The reply should hold only the lines from the one with "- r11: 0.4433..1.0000" through the end of the data, each given exactly.

-=-=-

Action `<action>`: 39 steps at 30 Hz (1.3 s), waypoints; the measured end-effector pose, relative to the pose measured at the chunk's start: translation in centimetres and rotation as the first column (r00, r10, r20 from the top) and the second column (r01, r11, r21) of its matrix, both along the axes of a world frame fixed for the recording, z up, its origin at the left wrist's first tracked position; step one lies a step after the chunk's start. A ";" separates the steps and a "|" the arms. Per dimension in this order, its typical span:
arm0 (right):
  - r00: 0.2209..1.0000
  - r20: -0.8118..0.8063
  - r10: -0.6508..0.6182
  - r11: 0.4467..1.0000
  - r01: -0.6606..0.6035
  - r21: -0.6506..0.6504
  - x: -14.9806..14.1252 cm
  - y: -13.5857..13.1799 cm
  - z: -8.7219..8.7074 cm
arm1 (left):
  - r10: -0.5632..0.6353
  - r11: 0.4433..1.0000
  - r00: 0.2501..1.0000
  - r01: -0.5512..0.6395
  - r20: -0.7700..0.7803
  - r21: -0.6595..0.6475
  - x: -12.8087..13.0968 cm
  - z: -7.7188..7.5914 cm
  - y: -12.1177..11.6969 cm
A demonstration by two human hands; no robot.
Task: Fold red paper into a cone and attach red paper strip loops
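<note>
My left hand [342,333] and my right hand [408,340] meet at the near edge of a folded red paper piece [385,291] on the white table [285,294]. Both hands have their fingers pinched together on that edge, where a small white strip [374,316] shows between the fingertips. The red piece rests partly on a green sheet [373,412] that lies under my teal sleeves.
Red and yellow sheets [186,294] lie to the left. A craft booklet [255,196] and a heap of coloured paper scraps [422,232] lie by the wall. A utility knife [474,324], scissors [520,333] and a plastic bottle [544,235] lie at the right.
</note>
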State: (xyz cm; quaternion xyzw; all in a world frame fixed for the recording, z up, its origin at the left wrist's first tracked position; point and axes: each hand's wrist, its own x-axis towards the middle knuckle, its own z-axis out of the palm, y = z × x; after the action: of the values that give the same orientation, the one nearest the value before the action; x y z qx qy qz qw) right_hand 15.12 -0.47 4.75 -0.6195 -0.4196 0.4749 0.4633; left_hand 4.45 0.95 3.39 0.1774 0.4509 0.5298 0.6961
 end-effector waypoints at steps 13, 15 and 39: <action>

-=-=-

> [Exercise output]
  - r11: 0.4433..1.0000
  - r00: 0.2501..1.0000
  - r01: -0.5512..0.6395
  - r20: -0.7700..0.7803
  - r21: -0.6595..0.6475
  - x: -12.8087..13.0968 cm
  - z: -7.7188..7.5914 cm
  - y: -12.1177..11.6969 cm
A demonstration by two human hands; no robot.
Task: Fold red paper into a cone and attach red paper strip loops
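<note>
My left hand [342,333] and my right hand [408,340] meet at the near edge of a folded red paper piece [385,291] on the white table [285,294]. Both hands have their fingers pinched together on that edge, where a small white strip [374,316] shows between the fingertips. The red piece rests partly on a green sheet [373,412] that lies under my teal sleeves.
Red and yellow sheets [186,294] lie to the left. A craft booklet [255,196] and a heap of coloured paper scraps [422,232] lie by the wall. A utility knife [474,324], scissors [520,333] and a plastic bottle [544,235] lie at the right.
</note>
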State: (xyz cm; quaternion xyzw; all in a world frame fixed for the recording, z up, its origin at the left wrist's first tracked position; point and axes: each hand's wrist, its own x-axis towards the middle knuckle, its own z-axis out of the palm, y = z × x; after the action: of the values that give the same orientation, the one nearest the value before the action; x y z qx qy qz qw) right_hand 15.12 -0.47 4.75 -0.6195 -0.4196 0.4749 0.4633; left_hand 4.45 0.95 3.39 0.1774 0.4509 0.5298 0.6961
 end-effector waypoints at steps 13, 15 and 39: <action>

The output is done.